The council meets at 6 p.m. in the City Council chamber in the Gardiner City Hall, at 6 Church St. An executive session is scheduled for 5 p.m., and the public session is expected to start at 6 p.m.

City elected officials are being asked to approve an application to the Community Development Block Grant program on behalf of Lost Orchard Brewing. The company is converting a former Congregational church on Church Street downtown into a tasting room.

The hard cider company, which successfully completed the requirements of the business assistance grant it sought about a year ago, is asking for $83,168 in workforce development funds to reimburse the company for the cost of employee training.

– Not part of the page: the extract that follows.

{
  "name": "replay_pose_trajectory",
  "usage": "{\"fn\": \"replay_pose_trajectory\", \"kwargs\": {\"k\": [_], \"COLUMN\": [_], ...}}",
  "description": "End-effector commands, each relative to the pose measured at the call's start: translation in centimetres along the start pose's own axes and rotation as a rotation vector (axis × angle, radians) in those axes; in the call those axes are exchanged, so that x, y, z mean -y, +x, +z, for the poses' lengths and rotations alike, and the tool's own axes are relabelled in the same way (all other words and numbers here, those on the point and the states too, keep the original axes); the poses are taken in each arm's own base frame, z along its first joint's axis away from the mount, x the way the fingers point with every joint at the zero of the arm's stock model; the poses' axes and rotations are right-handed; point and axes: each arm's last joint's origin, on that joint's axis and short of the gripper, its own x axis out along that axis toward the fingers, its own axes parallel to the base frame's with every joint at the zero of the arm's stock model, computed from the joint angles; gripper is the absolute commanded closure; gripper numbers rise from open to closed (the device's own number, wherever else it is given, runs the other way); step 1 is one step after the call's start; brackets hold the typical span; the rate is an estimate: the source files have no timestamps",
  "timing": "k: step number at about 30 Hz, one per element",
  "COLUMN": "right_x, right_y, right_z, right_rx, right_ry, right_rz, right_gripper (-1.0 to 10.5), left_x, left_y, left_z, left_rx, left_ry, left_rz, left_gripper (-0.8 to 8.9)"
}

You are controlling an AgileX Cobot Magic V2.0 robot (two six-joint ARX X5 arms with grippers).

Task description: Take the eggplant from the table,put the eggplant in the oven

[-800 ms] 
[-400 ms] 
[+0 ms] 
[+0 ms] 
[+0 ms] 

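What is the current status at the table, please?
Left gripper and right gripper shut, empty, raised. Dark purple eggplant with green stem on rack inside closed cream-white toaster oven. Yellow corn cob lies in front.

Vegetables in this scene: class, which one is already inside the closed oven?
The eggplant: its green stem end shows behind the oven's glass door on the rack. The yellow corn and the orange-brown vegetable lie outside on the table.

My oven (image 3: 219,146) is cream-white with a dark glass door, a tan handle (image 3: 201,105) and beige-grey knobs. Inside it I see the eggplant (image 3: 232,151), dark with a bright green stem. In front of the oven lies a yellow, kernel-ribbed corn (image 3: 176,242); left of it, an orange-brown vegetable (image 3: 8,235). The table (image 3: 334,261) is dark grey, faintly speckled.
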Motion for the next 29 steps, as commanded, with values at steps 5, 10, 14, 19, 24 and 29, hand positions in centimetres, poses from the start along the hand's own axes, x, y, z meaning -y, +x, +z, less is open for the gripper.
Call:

David Boucher, president of Lost Orchard Brewing, wants to ensure those skills include both safe handling of food products and manufacturing as well as identifying and handling customers of the hard cider producer who may become intoxicated at the company’s tasting room on Church Street, according to his application to the city.

Councilors also are being asked to make changes to an option agreement they already have approved with Developers Collaborative. The Portland-based company is the developer the city is working with to build a medical arts building at 1 Summer St., one of the former T.W. Dick properties.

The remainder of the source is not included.